Your task is to copy every line below that contains the word "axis".

##########

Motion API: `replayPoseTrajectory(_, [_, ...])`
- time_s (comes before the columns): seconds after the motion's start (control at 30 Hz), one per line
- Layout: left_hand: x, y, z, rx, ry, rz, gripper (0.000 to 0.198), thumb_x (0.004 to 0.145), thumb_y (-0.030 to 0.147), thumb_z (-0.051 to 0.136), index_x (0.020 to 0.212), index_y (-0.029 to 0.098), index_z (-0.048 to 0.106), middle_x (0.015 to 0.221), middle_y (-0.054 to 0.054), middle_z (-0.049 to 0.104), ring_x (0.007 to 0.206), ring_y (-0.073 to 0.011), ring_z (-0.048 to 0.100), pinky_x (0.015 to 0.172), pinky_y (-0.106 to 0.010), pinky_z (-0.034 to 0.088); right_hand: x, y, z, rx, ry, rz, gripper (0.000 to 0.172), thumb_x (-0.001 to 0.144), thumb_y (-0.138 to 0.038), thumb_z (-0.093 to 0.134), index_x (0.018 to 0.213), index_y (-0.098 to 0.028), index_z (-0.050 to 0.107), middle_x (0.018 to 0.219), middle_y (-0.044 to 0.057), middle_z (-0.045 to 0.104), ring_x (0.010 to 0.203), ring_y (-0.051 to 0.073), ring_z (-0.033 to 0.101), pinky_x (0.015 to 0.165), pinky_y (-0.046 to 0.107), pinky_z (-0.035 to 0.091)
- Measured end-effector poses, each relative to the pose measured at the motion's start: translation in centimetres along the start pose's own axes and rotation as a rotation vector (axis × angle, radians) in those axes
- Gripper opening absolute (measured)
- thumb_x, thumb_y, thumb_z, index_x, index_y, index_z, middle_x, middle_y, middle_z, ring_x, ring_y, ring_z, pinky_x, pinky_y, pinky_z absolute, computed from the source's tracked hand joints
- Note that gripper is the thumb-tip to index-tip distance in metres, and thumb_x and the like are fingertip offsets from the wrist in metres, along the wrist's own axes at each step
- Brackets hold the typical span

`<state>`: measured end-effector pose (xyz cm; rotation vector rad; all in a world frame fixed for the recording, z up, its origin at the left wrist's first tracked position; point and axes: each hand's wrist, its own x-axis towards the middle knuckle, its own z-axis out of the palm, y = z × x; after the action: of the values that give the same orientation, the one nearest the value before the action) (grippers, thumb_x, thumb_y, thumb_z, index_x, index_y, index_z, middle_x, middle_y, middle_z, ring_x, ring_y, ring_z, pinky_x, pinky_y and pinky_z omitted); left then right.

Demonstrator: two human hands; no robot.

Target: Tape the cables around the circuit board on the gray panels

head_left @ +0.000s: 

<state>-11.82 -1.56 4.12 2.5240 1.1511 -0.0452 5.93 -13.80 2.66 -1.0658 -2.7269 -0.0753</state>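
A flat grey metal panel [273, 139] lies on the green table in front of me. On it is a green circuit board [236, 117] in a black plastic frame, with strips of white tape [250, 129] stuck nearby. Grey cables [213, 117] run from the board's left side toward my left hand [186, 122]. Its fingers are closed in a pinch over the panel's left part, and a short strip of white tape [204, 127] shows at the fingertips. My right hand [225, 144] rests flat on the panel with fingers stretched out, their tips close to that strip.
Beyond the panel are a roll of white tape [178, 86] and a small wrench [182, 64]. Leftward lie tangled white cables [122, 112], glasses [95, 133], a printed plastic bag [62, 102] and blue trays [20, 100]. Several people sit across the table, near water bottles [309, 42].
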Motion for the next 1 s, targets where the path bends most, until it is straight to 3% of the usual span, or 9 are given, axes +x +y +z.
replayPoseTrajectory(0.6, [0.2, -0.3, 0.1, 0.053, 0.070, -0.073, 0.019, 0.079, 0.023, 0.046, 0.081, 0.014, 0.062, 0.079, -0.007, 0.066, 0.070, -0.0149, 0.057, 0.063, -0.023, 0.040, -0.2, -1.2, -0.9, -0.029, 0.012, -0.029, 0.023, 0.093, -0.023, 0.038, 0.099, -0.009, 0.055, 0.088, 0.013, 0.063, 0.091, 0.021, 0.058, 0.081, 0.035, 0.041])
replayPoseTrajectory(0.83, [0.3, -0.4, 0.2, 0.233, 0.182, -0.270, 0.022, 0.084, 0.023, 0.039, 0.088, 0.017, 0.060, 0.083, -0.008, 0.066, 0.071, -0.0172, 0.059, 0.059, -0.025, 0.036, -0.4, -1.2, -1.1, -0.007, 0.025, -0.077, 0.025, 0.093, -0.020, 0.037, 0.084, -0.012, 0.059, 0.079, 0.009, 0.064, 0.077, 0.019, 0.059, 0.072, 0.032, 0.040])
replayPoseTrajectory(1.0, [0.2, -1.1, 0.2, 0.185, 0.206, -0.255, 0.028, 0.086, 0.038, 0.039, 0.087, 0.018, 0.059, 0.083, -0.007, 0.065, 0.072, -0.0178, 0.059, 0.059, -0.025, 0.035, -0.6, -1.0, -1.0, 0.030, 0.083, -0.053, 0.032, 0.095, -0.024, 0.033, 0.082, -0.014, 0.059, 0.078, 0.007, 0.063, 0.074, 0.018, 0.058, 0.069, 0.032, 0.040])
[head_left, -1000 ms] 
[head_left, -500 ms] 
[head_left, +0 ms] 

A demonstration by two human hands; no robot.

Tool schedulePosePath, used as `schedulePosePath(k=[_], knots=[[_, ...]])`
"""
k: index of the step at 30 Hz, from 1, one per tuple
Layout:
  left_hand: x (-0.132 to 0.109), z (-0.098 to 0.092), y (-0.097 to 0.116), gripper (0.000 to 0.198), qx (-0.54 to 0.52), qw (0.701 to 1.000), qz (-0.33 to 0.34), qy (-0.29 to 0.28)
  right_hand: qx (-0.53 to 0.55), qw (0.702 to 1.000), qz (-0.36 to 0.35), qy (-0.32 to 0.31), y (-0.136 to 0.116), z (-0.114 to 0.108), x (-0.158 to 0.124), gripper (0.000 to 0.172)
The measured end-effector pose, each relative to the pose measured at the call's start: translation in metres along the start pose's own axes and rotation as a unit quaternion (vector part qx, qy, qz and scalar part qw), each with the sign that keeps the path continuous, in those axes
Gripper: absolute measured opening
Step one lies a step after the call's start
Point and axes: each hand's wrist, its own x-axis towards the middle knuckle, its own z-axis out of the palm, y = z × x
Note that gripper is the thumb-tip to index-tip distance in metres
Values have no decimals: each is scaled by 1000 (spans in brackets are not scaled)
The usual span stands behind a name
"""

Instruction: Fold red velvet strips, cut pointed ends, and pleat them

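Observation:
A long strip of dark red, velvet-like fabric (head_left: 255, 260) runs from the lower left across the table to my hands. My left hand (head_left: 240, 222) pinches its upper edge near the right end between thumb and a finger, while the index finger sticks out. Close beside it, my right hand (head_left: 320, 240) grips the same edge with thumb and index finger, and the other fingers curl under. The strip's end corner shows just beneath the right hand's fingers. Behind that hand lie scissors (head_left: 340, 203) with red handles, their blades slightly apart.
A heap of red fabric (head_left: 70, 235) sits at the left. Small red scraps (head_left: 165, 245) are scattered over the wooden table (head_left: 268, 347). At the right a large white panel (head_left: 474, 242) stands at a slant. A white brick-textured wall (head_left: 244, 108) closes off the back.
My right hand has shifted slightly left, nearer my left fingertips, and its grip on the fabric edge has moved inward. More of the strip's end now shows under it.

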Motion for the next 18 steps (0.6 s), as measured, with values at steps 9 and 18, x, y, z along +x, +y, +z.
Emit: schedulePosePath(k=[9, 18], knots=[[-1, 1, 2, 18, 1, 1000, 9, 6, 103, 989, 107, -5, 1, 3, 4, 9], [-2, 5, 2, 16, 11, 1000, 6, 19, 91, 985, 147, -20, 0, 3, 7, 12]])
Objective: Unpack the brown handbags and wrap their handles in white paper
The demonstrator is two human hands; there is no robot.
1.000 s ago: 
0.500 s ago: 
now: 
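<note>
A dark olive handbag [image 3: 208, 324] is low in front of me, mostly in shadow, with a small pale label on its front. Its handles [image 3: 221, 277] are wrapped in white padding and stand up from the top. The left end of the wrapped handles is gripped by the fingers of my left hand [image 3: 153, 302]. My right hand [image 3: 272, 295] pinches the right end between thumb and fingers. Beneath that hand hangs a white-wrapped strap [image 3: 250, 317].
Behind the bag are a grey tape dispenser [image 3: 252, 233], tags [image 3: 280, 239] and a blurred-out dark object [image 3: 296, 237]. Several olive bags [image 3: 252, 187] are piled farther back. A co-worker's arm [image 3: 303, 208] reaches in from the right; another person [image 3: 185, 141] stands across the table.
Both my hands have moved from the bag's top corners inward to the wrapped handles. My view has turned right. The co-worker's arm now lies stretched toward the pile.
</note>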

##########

**Expected output:**
- Measured end-effector poses, each relative to the pose measured at the motion's start: translation in centimetres along the start pose's own axes and rotation as a rotation vector (axis × angle, radians) in those axes
`<state>`: measured end-effector pose (xyz cm; rotation vector rad; all in a world frame fixed for the recording, z up, its origin at the left wrist's first tracked position; point and axes: each hand's wrist, its own x-axis towards the middle knuckle, its own z-axis out of the palm, y = z × x; after the action: of the values that give the same orientation, the one nearest the value before the action) (grippers, thumb_x, thumb_y, thumb_z, index_x, index_y, index_z, middle_x, middle_y, middle_z, ring_x, ring_y, ring_z, pinky_x, pinky_y and pinky_z omitted); left then right.
Point and axes: each hand's wrist, its own x-axis towards the middle knuckle, its own z-axis out of the palm, y = z × x

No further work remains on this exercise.